What Was Written vs. Who Read It: News Media Profiling Using Text Analysis and Social Media Context¶
Authors: Ramy Baly, Georgi Karadzhov, Jisun An, Haewoon Kwak, Yoan Dinkov, Ahmed Ali, James Glass, Preslav Nakov
Venue: ACL 2020
ArXiv: 2005.04518
TL;DR¶
This paper predicts the political bias (left/center/right) and factuality (low/mixed/high) of news outlets by analyzing what articles they publish, who follows them on social media, and what Wikipedia says about them. The system achieves 85% accuracy on bias prediction by combining article text, YouTube video features, Twitter audience demographics, Facebook targeting data, and Wikipedia content—showing that social media context complements textual analysis.
Contributions¶
- Proposes a multi-modal approach combining three information sources: (i) textual content of news articles, (ii) social media audience demographics (Twitter followers, Facebook audience estimates), and (iii) Wikipedia descriptions of news outlets.
- Introduces methods to extract linguistic, embedding-based, and acoustic features from article text and YouTube videos; audience features from Twitter and Facebook; and contextual features from Wikipedia.
- Achieves significant improvements over baselines on the Media Bias/Fact Check (MBFC) dataset, improving political bias prediction by +6.17 macro-F1 points over prior work.

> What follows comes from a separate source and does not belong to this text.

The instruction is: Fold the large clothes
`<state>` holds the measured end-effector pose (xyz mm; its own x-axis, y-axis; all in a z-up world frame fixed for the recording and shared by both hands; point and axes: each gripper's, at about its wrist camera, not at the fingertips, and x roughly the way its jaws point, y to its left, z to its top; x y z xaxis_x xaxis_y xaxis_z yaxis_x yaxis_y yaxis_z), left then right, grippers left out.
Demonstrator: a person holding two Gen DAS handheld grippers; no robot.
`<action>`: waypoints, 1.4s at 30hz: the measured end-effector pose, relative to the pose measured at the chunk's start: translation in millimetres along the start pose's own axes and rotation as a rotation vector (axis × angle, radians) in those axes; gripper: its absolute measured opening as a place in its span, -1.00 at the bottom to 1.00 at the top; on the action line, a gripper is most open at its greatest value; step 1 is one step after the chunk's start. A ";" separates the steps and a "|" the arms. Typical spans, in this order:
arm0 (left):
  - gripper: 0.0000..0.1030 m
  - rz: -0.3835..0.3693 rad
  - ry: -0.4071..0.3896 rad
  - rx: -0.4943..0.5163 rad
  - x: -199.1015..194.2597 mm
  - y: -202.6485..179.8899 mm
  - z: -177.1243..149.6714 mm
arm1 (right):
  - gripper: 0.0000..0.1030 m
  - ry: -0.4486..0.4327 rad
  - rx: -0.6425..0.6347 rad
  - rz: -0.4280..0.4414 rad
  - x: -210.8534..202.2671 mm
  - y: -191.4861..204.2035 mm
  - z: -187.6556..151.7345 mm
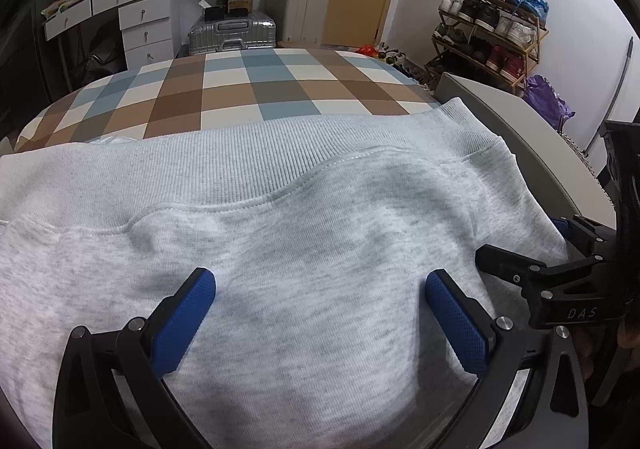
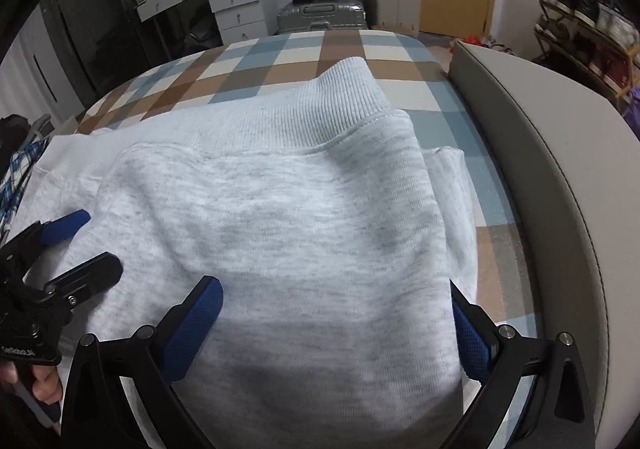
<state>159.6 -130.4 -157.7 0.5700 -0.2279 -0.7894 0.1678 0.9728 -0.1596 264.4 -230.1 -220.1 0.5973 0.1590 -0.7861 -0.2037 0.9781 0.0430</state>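
Claws come first: the left claw (image 1: 320,285) and the right claw (image 2: 338,297) both sit spread wide over a grey sweatshirt (image 1: 280,249), pinching nothing. The sweatshirt lies folded on the checked bed (image 1: 240,89), near its right edge beside the padded bed frame (image 2: 560,169).

Both cameras sit just behind their own tongs, low and close over the grey sweatshirt (image 1: 280,249), facing across the checked bed (image 1: 248,89) toward the far wall at 12 o'clock. The left view catches the right tongs (image 1: 520,245) at 3 o'clock; the right view catches the left tongs (image 2: 84,245) at 9 o'clock. Both share the sweatshirt, bed, white drawers (image 1: 144,29), silver suitcase (image 1: 232,33) and what is probably a shoe rack (image 1: 492,29).
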 end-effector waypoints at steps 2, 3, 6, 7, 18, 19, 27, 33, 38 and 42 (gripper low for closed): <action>0.98 -0.006 0.007 0.007 -1.5 1.9 0.7 | 1.00 -0.001 0.001 -0.002 0.6 -2.9 -3.2; 0.98 -0.015 0.007 0.003 -3.4 3.5 1.9 | 1.00 -0.002 0.004 0.003 1.1 -1.3 -3.7; 0.98 -0.072 -0.028 -0.071 -13.8 24.7 11.2 | 1.00 -0.004 0.008 0.012 -0.7 -5.5 -5.7; 0.98 -0.111 -0.032 -0.108 -16.7 36.5 16.4 | 1.00 -0.004 0.007 0.011 -1.4 -5.3 -6.3; 0.98 0.094 -0.043 -0.187 -59.8 113.9 50.6 | 1.00 0.004 0.010 0.015 -1.7 -7.1 0.2; 0.98 0.156 -0.013 -0.176 -52.7 122.2 49.6 | 1.00 0.004 0.009 0.013 -0.4 -7.2 1.2; 0.99 0.223 0.152 -0.164 -10.8 157.2 18.0 | 0.37 -0.003 -0.033 0.053 -52.3 6.4 12.1; 0.99 0.224 0.145 -0.151 -12.8 155.9 13.8 | -0.75 -0.036 -0.053 0.026 -71.0 10.1 13.6; 0.99 0.225 0.137 -0.149 -10.8 155.9 19.5 | -0.24 -0.093 0.047 -0.001 -91.6 -4.9 21.1; 0.99 0.224 0.135 -0.150 -11.2 156.8 18.4 | 0.54 -0.215 0.151 0.113 -122.2 -14.0 25.5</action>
<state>194.3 24.0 -163.0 0.4654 -0.0088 -0.8850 -0.0766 0.9958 -0.0501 214.1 -259.8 -109.0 0.7315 0.2772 -0.6229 -0.1702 0.9590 0.2268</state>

- Releases dataset, features, and code for reproducibility.
Method¶
The system models three aspects of a news outlet:
What Was Written¶
Articles published by the news outlet are analyzed for: - Linguistic features (via NELA toolkit): topic modeling, sentiment, subjectivity, complexity, bias indicators - Embedding-based features: fine-tuned BERT representations of article text, averaged across articles published by the outlet - Acoustic/multimedia features: for YouTube channels, OpenSmile LLDs (low-level descriptors) from video captions; frame-based energy features; MFCC coefficients
Who Read It¶
Audience demographics are extracted from: - Twitter followers: 5,000 followers per outlet analyzed; follower bios encoded with SBERT and averaged - Facebook audience estimates: Political leaning estimates (very conservative to very liberal) via Facebook Marketing API for audiences showing interest in each outlet - YouTube metadata: view counts, likes, dislikes, comment counts aggregated per video
What Was Written About the Medium¶
Wikipedia content about each news outlet is encoded: - First 510 tokens of the Wikipedia page for the outlet passed through pre-trained BERT to obtain outlet-level representation - Falls back to zeros if no Wikipedia page exists (61.2% coverage in dataset)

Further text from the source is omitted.